Expanding Wikidata’s Parenthood Information
by 178%, or How To Mine Relation Cardinalities

               Paramita Mirza1 , Simon Razniewski2 and Werner Nutt2
     1                                          2
         Max Planck Institute for Informatics       Free University of Bozen-Bolzano


         Abstract. While so far automated knowledge base construction has
         largely focused on fully qualified facts, e.g., hObama, hasChild, Maliai,
         the Web contains also extensive amounts of existential information in
         the form of cardinality assertions, e.g., that someone has two children
         without giving their names. In this paper we argue that the extraction
         of such information could substantially increase the scope of knowledge
         bases. For the sample of the hasChild relation in Wikidata, we show that
         simple regular-expression based extraction from Wikipedia can increase
         the size of the relation by 178%. We also show how such cardinality
         information can be used to estimate the recall of knowledge bases.


1   Introduction

General-purpose knowledge bases (KBs) such as Wikidata [6], YAGO [5] or
the Google Knowledge Vault [1] try to capture as much information about the
world as possible. While they usually have high precision (for instance >95% for
YAGO), their recall is generally much lower (e.g., only 6 out of 35 Dijkstra prize
winners are in DBpedia, or only about 0.02% of all living people are currently
in Wikidata), and in general hard to assess [3,4]. And even though extraction
techniques are continually improving, there exists the fundamental barriers to
high recall that many facts, for instance the favourite dishes of the authors of
this paper, are just not present on the web.
    But there is some hope.
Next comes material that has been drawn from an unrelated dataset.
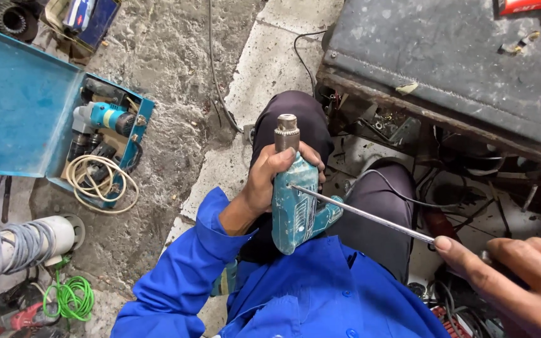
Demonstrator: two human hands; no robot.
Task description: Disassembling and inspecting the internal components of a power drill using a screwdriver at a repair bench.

For a substantial set of topics, natural language
texts at least mention the existence of information via cardinality statements,
for instance “John wrote two books”, or “Mary has three children”. While such
cardinality assertions do not allow to recreate fully qualified facts, they still
carry interesting information, and can be useful for instance for directing KB
authors towards incomplete parts, for informing data consumers about missing
data, or for improving the precision of query results (e.g., a correct answer to
the query “Give me the average number of children per person” does not require
fully qualified facts).
    Most common data models support existential information, RDF for instance
via blank nodes, SQL via nulls, and OWL via cardinality constraints. Cardinality
information can also be found in Wikidata, which has a property called number
of children (P1971). It is scarcely used so far however, i.e., only 0.21% of humans
in Wikidata have it (6,740 in total).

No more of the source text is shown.